### WHAT TO PRODUCE
The result should be the listing below, restated exactly, with its pictures left out.

### DATA EXCERPT

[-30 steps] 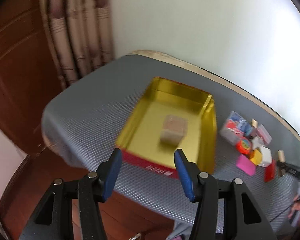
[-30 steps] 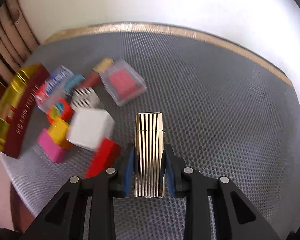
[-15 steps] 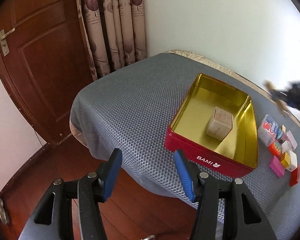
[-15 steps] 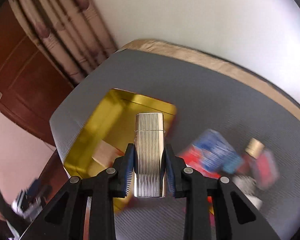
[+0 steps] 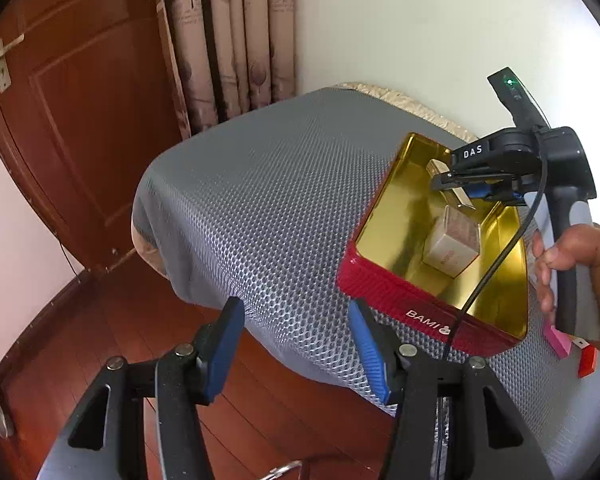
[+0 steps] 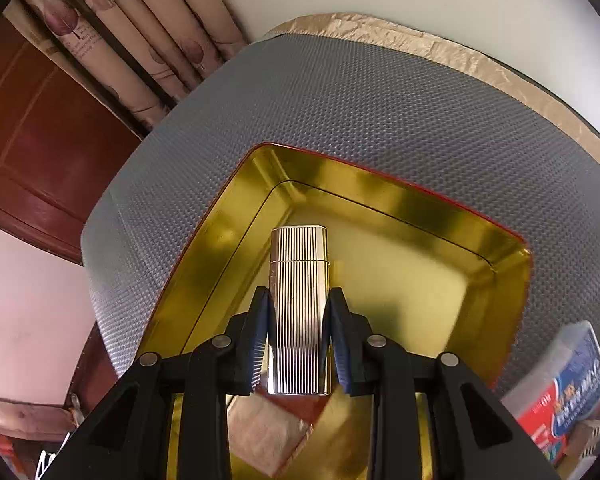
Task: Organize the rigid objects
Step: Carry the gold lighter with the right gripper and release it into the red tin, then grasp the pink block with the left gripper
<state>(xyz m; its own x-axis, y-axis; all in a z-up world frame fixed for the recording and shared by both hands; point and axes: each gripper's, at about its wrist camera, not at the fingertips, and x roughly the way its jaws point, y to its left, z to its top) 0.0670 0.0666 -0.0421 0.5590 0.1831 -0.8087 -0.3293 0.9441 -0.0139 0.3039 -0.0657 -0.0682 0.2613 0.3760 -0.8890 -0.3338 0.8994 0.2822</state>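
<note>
The right gripper [image 6: 299, 320] is clamped on a ribbed, gold-coloured metal lighter [image 6: 299, 308], its blue pads [image 6: 260, 336] pressing both long sides, the lighter's capped end pointing away from the gripper. Just below and behind the held lighter, a beige cardboard cube box [image 6: 266, 432] sits on the floor of a shallow rectangular tin tray, gold inside and red outside [image 6: 384, 196]. The gripper hangs above that tray, the lighter over its bare gold floor. To the gripper's right, beyond the tray wall, lies a clear plastic case with a blue and red card inside [image 6: 560, 384].

The left gripper [image 5: 296, 348] holds nothing, its blue pads spread wide over the near edge of the bench covered in grey honeycomb mat [image 5: 268, 208]. Ahead and to its right stands the tray, with the other gripper above it, gripped by a person's hand [image 5: 572, 268]. A small pink block [image 5: 558, 336] and a red block [image 5: 587, 359] lie past the tray's right corner. Farther off hang patterned beige curtains [image 5: 228, 36] beside a brown wooden door [image 5: 80, 112].
</note>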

### RESULT OF THE TASK
[-30 steps] 
[-30 steps] 
[-15 steps] 
[-15 steps] 
[+0 steps] 
[+0 steps] 
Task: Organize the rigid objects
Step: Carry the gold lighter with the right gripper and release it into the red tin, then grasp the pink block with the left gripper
<state>(xyz m; its own x-axis, y-axis; all in a z-up world frame fixed for the recording and shared by both hands; point and axes: each gripper's, at about its wrist camera, not at the fingertips, and x roughly the way its jaws point, y to its left, z to its top) 0.0670 0.0666 -0.0421 0.5590 0.1831 -0.8087 -0.3293 0.9441 -0.0139 0.3039 -0.0657 -0.0682 0.2613 0.3760 -0.8890 -0.3338 0.8994 0.2822</state>
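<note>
The right gripper [image 6: 299, 320] is clamped on a ribbed, gold-coloured metal lighter [image 6: 299, 308], its blue pads [image 6: 260, 336] pressing both long sides, the lighter's capped end pointing away from the gripper. Just below and behind the held lighter, a beige cardboard cube box [image 6: 266, 432] sits on the floor of a shallow rectangular tin tray, gold inside and red outside [image 6: 384, 196]. The gripper hangs above that tray, the lighter over its bare gold floor. To the gripper's right, beyond the tray wall, lies a clear plastic case with a blue and red card inside [image 6: 560, 384].

The left gripper [image 5: 296, 348] holds nothing, its blue pads spread wide over the near edge of the bench covered in grey honeycomb mat [image 5: 268, 208]. Ahead and to its right stands the tray, with the other gripper above it, gripped by a person's hand [image 5: 572, 268]. A small pink block [image 5: 558, 336] and a red block [image 5: 587, 359] lie past the tray's right corner. Farther off hang patterned beige curtains [image 5: 228, 36] beside a brown wooden door [image 5: 80, 112].
</note>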

This concludes the answer to the exercise.